Note that the [Union for Concerned Scientists (UCS)](https://www.ucsusa.org/) first published data on the satellites orbiting Earth in their Satellite Database in 2005, and they have updated the database multiple times since then. This package features the data from the April 1, 2020 release (which includes satellite launches through March 31, 2020).
## Installation
You can install the released version of satellites from [GitHub](https://github.com/) with:
``` r
# install.packages("remotes")
remotes::install_github("nfrontero20/satellites")
```
## Example of data exploration and data analysis
Here you will see three questions that can be answered using the `satellites` data set.

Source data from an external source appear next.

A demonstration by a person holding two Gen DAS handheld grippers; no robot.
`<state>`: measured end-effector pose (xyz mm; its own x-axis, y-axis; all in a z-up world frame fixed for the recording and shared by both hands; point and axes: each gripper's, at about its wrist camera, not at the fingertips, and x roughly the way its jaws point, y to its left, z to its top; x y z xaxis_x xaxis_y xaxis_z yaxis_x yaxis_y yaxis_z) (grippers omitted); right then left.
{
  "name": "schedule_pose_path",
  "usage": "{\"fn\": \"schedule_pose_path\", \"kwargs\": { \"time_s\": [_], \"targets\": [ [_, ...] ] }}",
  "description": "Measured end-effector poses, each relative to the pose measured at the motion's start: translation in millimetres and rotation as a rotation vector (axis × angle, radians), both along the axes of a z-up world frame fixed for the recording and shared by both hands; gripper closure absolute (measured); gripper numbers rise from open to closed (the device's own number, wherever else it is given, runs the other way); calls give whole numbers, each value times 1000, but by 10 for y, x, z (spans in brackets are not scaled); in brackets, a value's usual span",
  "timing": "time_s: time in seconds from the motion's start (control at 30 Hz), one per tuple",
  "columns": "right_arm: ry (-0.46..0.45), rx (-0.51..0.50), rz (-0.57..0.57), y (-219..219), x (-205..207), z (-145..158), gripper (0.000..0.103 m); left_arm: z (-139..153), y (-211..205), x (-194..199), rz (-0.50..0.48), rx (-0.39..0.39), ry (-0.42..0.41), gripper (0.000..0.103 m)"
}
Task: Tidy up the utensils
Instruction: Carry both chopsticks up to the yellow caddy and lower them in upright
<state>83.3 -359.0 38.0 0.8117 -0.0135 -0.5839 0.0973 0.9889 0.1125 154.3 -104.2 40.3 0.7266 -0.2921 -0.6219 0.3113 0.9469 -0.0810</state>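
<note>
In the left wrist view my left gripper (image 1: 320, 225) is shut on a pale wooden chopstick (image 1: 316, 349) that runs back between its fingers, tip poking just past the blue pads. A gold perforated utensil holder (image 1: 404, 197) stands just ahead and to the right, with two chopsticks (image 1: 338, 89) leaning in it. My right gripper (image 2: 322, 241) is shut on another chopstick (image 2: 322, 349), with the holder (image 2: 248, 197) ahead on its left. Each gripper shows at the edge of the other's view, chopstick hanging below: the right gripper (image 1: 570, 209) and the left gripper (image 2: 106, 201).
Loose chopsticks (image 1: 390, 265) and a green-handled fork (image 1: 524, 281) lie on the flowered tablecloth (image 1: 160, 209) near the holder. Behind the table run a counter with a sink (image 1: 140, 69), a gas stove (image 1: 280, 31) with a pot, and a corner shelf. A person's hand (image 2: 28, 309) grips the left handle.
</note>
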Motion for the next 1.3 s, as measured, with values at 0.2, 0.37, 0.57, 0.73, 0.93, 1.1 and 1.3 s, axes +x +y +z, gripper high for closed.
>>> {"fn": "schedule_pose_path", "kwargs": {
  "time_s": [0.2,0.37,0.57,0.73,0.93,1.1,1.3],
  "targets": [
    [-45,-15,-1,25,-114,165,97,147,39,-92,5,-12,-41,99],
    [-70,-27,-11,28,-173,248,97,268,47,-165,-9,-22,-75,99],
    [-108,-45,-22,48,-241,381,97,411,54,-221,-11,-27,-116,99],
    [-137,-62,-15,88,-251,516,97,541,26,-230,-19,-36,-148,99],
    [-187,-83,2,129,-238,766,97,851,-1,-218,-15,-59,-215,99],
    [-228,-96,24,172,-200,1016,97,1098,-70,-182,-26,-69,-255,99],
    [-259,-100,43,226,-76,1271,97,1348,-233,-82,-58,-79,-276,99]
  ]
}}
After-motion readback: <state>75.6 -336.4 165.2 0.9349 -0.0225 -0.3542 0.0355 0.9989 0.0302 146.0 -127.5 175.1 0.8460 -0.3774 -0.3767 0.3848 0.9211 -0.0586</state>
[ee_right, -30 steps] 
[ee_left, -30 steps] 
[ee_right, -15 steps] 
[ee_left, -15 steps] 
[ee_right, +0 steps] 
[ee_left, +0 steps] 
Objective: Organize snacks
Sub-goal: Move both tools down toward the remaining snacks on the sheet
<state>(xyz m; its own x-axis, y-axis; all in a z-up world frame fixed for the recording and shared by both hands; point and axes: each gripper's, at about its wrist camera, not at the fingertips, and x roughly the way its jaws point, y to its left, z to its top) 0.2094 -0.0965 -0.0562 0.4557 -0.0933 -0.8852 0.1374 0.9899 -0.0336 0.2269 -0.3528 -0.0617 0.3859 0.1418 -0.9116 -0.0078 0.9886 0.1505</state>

These three analyses only scratch the surface of the computations and insights that can be extracted from this data set.
```{r}
# Getting the packages we will need
library(satellites)
library(tidyverse)
library(kableExtra)
```
### Example 1: What are the top 5 purposes/uses for the satellites?
```{r}
# Tally the number of satellites for each purpose
purposes_tally <- satellites %>%
group_by(purpose) %>%
summarise(n = n()) %>%
# Arrange in descending order
arrange(desc(n))
# Take the top 5 rows
purposes_top_5 <- purposes_tally[1:5, ]
# Print the top 5 purposes
purposes_top_5
```
The five most common purposes for satellites currently in orbit are listed in the table above. We see that communications and earth observation are the two most frequently cited purposes for the satellites.
```{r}
# Number of observations (satellites)
num_rows_satellites <- nrow(satellites)
# Proportion of satellites used for the top 5 purposes
round(sum(purposes_top_5$N)/num_rows_satellites * 100, 2)
```
Altogether, these five purposes are cited for 96.7% of the satellites currently in orbit.
### Example 2: Describe the distribution of the satellites that have been launched for the most frequently cited purpose.
```{r, fig.align="center"}
# Get the satellites that have been used for communications
communication_satellites <- satellites %>%
filter(purpose == "Communications")
# Make a histogram of those satellites with time on the x-axis
ggplot(communication_satellites, aes(launch_date)) +
geom_histogram(color = "black", fill = "lightblue") +
labs(
title = "Distribution of satellites launched for communication\npurposes over time",
x = "Launch date",
y = "Count")
```
The most common purpose for a satellite is communications. A histogram over time of satellites used for communications shows a left skewed distribution. There are very few satellites that were launched into orbit before the year 1995. However, starting around 1995, the number of satellites launched per year for this purpose has gradually increased year after year. In the past two years, there has been a drastic increase in the number of satellites launched for communications purposes.
### Example 3: Among these same satellites, is there an association between eccentricity and period?
```{r, fig.align="center"}
# Make a plot of period and eccentricity for the communication satellites
ggplot(communication_satellites, aes(x = period, y = eccentricity)) +
geom_jitter() +
labs(
title = "Relationship between period and eccentricity among
satellites used for communication purposes",
x = "Period (days)",
y = "Eccentricity")
```
The relationship between eccentricity and period appears somewhat parabolic. As period increases from 0 days to about 900 days, eccentricity increases. However, as period increases from around 900 days onward to 1500 days, eccentricity decreases. The relationship between period and eccentricity presents as roughly symmetric about 900 days.
### Summary of these analyses
96.7% of satellites in Earth's orbit are used for five main purposes, with the most common purpose being communication. Starting around 1995, the number of satellites launched for communications generally started to increase year after year, and the past two years have seen an exceptional increase in satellites launched for communications purposes. Among satellites used for communication, there seems to be a parabolic relationship between their eccentricity and period length.